Mangiare ciò che ci fa bene, concedersi le ore di sonno di cui si ha bisogno, indossare i vestiti in cui ci si sente a proprio agio, prendersi cura del proprio corpo, significa soddisfare le proprie esigenze di igiene di vita e di equilibrio. Sono tutti mezzi per prendersi cura di sé.

Concedersi il diritto di essere se stessi, soddisfare i propri bisogni affettivi, fare un lavoro che offra piacere, motivazione, valorizzazione, sono tutti modi per prendersi cura di sé.

Uscire da una relazione in cui ci si sente giudicati, dire a qualcuno che i suoi atteggiamenti ci feriscono, allontanarsi da certe persone, sono tutti modi per prendersi cura di sé.

Prendersi cura di sé non significa seguire i propri impulsi sconsideratamente, significa riflettere, riconoscere le proprie esigenze, i propri bisogni e soddisfarli adeguatamente.

Dopo avere stabilito un tale rapporto con se stessi, vedrete che non sarà mai stato così bello farsi un bagno !!!

Non ci si può prendere veramente cura di sé quando si ha poca autostima. Più un individuo ha stima di sé, più saprà prendersi cura di se stesso, e più darà valore ai propri sentimenti, ai propri giudizi e al proprio modo di vedere la vita. La mancanza di autostima rappresenta la morte della propria identità, una morte che si infligge ad una parte di sé.

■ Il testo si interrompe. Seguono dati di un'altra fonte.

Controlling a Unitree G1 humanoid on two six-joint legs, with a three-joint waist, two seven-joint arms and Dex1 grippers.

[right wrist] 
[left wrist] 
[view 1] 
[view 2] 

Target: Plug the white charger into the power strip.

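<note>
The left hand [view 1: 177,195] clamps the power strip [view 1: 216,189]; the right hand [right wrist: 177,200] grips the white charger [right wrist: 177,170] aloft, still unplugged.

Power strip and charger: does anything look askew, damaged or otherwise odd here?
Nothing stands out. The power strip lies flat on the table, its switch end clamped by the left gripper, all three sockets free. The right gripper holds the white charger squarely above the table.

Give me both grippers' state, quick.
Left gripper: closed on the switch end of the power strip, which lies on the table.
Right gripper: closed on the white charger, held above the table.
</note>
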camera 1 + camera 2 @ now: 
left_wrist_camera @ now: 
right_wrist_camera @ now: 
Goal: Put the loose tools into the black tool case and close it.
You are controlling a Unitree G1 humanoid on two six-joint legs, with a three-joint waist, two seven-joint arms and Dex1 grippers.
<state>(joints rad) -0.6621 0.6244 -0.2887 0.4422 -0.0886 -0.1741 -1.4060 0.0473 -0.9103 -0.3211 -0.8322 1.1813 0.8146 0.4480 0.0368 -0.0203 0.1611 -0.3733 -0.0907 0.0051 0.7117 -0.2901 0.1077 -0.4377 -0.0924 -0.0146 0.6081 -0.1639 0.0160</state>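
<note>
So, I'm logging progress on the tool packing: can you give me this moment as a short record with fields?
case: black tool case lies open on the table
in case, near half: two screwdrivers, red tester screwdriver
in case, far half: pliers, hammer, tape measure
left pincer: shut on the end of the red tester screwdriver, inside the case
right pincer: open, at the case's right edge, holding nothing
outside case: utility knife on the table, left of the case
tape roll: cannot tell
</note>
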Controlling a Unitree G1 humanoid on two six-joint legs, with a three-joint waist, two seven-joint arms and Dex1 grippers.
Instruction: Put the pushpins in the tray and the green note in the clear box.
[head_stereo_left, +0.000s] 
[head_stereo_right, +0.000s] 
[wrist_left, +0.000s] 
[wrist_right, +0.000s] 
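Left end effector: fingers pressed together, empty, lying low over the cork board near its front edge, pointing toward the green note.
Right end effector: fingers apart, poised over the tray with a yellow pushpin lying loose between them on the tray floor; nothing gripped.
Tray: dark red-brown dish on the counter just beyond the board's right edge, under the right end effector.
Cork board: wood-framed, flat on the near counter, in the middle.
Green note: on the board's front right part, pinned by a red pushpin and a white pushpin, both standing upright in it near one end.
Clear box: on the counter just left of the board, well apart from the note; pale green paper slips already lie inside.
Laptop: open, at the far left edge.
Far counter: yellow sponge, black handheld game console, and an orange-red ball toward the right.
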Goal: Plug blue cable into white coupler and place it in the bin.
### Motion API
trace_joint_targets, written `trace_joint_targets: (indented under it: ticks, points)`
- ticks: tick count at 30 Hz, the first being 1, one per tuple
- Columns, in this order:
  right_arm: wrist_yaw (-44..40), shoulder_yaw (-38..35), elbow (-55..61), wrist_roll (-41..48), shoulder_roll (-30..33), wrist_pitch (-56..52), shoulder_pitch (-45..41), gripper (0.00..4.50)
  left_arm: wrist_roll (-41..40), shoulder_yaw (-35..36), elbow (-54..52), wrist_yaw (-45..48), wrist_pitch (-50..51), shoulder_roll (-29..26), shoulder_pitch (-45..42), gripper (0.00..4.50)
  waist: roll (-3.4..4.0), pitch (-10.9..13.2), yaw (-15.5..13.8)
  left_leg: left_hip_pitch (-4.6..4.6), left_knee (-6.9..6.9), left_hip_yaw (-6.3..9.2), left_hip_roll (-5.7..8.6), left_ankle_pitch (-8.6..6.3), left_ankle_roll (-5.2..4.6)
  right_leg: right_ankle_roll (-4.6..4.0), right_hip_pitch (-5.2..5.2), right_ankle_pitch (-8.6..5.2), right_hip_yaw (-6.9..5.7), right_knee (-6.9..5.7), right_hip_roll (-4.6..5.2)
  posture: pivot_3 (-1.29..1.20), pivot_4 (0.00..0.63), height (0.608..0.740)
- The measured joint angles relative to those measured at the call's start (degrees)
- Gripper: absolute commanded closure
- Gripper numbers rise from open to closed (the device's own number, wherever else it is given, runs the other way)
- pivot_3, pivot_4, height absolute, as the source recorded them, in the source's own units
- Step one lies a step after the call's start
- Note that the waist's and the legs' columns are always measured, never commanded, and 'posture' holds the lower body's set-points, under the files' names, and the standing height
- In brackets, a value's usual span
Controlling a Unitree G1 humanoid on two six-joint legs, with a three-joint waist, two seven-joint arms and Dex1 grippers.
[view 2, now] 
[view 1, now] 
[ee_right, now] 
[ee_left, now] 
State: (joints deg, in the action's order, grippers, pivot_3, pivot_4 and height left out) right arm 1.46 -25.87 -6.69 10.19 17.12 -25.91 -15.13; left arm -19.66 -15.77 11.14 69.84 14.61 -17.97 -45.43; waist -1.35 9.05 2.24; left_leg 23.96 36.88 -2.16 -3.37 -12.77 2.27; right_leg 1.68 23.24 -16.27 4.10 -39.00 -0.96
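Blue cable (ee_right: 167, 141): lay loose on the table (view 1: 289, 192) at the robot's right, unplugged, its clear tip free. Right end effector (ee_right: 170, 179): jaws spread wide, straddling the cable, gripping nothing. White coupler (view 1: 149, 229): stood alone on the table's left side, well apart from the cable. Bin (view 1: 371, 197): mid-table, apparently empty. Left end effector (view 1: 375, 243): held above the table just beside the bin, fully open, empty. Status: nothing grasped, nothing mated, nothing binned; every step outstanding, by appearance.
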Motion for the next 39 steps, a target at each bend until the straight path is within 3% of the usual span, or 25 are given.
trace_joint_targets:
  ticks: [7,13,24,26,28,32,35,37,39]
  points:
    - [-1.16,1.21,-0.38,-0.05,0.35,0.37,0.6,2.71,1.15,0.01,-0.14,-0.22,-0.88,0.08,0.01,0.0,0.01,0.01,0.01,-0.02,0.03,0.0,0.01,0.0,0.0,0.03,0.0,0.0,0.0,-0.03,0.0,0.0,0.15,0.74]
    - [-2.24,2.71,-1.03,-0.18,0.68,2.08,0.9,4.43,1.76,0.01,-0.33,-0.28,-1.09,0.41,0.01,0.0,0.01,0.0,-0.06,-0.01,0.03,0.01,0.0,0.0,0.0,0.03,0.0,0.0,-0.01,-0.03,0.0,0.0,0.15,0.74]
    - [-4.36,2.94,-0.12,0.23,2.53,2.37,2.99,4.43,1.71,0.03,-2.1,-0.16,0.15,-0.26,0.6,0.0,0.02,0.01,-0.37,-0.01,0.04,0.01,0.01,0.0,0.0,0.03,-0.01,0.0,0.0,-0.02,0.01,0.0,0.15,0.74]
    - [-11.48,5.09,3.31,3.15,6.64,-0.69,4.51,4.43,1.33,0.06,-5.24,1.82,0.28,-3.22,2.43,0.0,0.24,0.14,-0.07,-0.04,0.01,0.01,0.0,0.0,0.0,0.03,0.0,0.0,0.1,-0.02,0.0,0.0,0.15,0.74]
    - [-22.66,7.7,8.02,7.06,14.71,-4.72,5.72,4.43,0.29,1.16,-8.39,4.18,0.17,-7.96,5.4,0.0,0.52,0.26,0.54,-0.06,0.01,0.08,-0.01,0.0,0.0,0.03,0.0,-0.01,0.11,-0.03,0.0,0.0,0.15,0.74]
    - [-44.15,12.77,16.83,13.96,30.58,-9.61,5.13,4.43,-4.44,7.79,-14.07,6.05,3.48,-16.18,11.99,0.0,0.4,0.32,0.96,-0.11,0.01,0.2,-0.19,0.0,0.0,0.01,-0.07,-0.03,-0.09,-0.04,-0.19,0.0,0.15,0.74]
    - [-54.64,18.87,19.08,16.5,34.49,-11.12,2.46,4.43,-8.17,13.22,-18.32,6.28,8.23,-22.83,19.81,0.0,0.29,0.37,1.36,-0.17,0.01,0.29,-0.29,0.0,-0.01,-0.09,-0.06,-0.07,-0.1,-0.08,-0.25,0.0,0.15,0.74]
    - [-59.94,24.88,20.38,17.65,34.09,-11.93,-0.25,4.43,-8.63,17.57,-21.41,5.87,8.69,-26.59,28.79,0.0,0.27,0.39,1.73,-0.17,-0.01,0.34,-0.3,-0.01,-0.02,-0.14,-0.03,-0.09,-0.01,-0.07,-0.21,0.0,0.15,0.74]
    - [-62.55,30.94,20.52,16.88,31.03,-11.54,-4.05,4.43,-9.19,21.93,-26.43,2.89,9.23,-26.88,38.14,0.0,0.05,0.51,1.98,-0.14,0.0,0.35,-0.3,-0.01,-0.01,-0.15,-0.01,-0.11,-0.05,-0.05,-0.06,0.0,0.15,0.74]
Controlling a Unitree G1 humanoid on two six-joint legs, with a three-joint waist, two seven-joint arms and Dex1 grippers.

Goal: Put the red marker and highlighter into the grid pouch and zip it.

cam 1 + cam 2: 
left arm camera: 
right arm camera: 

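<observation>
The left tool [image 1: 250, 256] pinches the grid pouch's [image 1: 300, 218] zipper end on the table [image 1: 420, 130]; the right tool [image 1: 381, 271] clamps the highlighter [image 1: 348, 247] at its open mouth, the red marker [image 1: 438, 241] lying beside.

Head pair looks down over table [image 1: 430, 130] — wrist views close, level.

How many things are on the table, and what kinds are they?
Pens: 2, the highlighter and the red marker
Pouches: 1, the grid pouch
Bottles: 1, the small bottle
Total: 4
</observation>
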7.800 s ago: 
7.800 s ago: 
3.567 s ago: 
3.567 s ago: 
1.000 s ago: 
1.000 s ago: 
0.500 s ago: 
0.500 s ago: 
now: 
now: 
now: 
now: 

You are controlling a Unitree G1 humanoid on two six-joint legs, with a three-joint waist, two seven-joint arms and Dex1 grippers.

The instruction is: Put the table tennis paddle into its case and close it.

Lo sviluppo dell’autostima passa attraverso lo sguardo che gli altri hanno posato su di noi. Essere amati, considerati, riconosciuti e coccolati da bambini sembra essere una condizione inevitabile per una buona autostima.

Eppure molti bambini hanno ricevuto la misura cosiddetta “normale” di ciò che genitori “normali” potevano dare loro in termini di amore, e si sono ritrovati senza autostima. Altri bambini sono stati abbandonati, rifiutati, abusati e tuttavia si sono ritrovati in età adulta con una forte autostima, acquisita a forza di lottare per la sopravvivenza.

Ecco perché, che da bambini siate stati amati o no, desiderati o no, riconosciuti o no, evitate di stare con lo sguardo sempre rivolto al passato. Impegnatevi a sviluppare la vostra autostima con la piena coscienza di voi stessi come siete oggi, ascoltando i bisogni che cercate di soddisfare in questo momento.

Soddisfare i bisogni del proprio corpo, del proprio cuore, della propria testa e della propria anima sono tutti segni di una grande autostima.

Ricordate, solo noi possiamo fare il meglio per noi stessi!!!